Es gab einmal eine Zeit, in der die Menschheit nicht mit schlechten, schnell produzierten Bildern überflutet wurde. Nennen wir sie “damals”. “Damals” wurde auf Film fotografiert. Filme waren teuer und konnten nicht einfach gelöscht werden. Darum mussten sich FotografInnen “damals” überlegen, was für ein Bild sie wollten.

“Damals” mussten Blende und Belichtungszeit eingestellt werden, Kenntnis von deren Zusammenspiel brachten einfach bessere Fotos hervor. War der Film “damals” nach 36, 24 oder 12 Fotos voll, wurde er in der Dunkelkammer entwickelt, die Bilder ebenso. Geduld, Spannung, rotes Licht, stinkende Chemie – “damals” eben.

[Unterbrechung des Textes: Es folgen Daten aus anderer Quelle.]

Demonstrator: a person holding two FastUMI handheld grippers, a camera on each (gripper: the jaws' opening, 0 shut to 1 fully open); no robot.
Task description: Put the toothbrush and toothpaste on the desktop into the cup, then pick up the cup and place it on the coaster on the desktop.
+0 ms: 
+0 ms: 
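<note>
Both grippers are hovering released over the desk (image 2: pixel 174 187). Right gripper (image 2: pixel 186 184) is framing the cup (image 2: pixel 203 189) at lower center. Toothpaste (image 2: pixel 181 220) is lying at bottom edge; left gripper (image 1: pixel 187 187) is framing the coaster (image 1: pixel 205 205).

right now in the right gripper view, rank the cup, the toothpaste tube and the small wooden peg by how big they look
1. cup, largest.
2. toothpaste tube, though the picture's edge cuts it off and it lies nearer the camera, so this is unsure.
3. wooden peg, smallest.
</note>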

Wie das alles “damals” genau funktionierte, erklärt das elektronische Buch “Fotografieren wie unser Onkel” von Timm Stütz, welches für nicht einmal einen Fünfer auf beam-ebooks.de geordert werden kann. Auch den Bildern der FotografInnen von heute würde das Wissen von “damals” oft sehr zu Gute kommen.

fotografieren_wie_unser_onkel

Es fördert Kreativität und Vorstellungsvermögen, lädt dazu ein, mit Händen und Kopf zu arbeiten, und macht einfach Spaß. Ich fühle mich zwar nicht als Onkel, aber als ich gestern meine Dunkelkammerausrüstung in Umzugskartons verpackte, freute ich mich, dass es bald wieder wie “damals” sein kann. Und als ich von diesem E-Book las, freute ich mich gleich noch einmal.